=== Assignment ===
Each line below must be reproduced exactly.

----- Given data

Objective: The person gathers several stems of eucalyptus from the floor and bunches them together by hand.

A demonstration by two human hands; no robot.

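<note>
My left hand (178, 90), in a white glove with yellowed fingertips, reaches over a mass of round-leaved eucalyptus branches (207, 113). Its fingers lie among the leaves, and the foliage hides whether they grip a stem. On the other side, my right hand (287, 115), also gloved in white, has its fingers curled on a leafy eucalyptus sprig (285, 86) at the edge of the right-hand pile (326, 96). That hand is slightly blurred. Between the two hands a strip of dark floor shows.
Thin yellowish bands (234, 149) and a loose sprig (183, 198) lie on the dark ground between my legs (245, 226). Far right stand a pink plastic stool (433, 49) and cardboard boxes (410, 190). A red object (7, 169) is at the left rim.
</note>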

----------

=== Written response ===
Objective: The person gathers several stems of eucalyptus from the floor and bunches them together by hand.

A demonstration by two human hands; no robot.

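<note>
My left hand (178, 90), in a white glove with yellowed fingertips, reaches over a mass of round-leaved eucalyptus branches (207, 113). Its fingers lie among the leaves, and the foliage hides whether they grip a stem. On the other side, my right hand (287, 115), also gloved in white, has its fingers curled on a leafy eucalyptus sprig (285, 86) at the edge of the right-hand pile (326, 96). That hand is slightly blurred. Between the two hands a strip of dark floor shows.
Thin yellowish bands (234, 149) and a loose sprig (183, 198) lie on the dark ground between my legs (245, 226). Far right stand a pink plastic stool (433, 49) and cardboard boxes (410, 190). A red object (7, 169) is at the left rim.
</note>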

The output for this exercise is now complete.